Jails and prisons have become epicenters for the spread of the virus, with incarcerated persons concentrated in small, confined spaces and often without access to adequate health care. At Cook County jail alone, hundreds of incarcerated persons and jail staff have tested positive for the virus since its outbreak. To prevent the spread of the virus, many jails and prisons across the country suspended public visitation, leaving confinement facility communications services as the only way that incarcerated persons can stay in touch with their families.
All people in the United States, including anyone who pays for confinement facility communications services, should have access to communications services at charges that are just and reasonable. Unemployment has risen sharply as a result of the COVID–19 pandemic, straining the incomes of millions of Americans and making it even more difficult for families of incarcerated persons to pay the high costs of confinement facility communications services. Certain markets for confinement facility communications services are distorted due to reverse competition, in which the financial interests of the entity making the buying decision (the confinement facility) are aligned with the seller (the provider of confinement facility communications services) and not the consumer (the incarcerated person or a member of his or her family).

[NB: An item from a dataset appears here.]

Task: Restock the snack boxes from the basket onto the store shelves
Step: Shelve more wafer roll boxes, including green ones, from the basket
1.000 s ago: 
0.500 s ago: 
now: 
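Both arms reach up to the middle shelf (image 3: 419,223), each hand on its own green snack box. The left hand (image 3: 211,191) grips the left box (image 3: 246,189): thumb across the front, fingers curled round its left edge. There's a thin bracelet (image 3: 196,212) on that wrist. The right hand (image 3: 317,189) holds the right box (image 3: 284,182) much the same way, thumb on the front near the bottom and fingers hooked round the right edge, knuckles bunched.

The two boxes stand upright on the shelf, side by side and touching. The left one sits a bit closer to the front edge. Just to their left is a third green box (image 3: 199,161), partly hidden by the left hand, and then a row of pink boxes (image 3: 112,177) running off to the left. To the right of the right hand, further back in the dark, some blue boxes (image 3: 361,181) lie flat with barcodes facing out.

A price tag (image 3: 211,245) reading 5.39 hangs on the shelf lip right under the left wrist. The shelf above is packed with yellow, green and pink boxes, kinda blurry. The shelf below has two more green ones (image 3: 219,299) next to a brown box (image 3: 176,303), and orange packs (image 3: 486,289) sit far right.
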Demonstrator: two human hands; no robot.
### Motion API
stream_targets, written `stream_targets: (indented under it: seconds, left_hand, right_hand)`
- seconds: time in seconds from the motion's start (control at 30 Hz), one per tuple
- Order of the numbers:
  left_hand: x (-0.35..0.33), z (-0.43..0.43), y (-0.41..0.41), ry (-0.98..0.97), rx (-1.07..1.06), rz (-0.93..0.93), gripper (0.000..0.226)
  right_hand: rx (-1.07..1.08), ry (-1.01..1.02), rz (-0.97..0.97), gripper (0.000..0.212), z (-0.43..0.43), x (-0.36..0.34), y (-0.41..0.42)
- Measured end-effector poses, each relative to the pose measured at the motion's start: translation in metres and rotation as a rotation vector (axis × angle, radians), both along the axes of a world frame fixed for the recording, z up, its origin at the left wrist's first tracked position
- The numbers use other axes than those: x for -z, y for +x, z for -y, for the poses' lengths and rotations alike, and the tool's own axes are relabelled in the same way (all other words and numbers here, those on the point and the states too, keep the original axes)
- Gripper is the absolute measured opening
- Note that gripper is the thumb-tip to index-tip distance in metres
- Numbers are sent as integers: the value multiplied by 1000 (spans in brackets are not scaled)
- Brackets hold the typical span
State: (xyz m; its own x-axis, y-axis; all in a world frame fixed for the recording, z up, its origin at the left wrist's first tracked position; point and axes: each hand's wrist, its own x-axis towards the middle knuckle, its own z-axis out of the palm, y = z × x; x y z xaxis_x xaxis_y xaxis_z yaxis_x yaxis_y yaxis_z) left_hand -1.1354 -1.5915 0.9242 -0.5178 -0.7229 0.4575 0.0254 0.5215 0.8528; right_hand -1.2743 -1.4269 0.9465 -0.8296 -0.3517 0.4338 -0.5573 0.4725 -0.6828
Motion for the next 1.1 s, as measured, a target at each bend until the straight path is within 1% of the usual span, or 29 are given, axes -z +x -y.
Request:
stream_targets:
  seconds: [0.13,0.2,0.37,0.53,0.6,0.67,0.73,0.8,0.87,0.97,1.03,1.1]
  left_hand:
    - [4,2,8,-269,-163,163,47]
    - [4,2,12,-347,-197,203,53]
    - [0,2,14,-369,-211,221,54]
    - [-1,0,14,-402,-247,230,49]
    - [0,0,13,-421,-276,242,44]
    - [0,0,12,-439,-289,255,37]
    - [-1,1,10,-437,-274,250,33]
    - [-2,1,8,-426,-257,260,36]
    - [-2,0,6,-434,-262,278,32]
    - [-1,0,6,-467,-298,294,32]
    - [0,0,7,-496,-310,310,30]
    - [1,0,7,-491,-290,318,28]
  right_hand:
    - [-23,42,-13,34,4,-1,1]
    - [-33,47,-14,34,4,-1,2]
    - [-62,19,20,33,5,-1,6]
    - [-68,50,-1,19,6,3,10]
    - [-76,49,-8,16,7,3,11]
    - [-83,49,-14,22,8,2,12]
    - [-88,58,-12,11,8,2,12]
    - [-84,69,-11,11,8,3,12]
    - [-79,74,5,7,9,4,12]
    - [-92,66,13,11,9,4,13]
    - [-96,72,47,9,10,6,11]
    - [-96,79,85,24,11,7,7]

This reverse competition occurs because site commission payments to the confinement facility from the provider of confinement facility communications services are the chief criterion many facilities use to select their provider of confinement facility communications services. Charges for confinement facility communications services that have been shown to be unjust and unreasonable are often a result of site commission payments that far exceed the costs incurred by the confinement facility in accommodating these services.
Unjust and unreasonable charges have been assessed for both audio and video services and for both intrastate and interstate communications from confinement facilities. Though Congress enacted emergency legislation to allow free communications in Federal prisons during the pandemic, it does not cover communications to or from anyone incarcerated in State and local prisons or jails. Mrs. Martha Wright-Reed led a campaign for just communications rates for incarcerated people for over a decade.
Mrs. Wright-Reed was the lead plaintiff in Wright v. Corrections Corporation of America, CA No. 00–293
(GK)(D.D.C. 2001). That case ultimately led to the Wright Petition at the Federal Communications Commission, CC Docket No. 96–128 (November 3, 2003). As a grandmother, Mrs. Wright-Reed was forced to choose between purchasing medication and communicating with her incarcerated grandson. Mrs. Wright-Reed passed away on January 18, 2015, before fully realizing her dream of just communications rates for all people.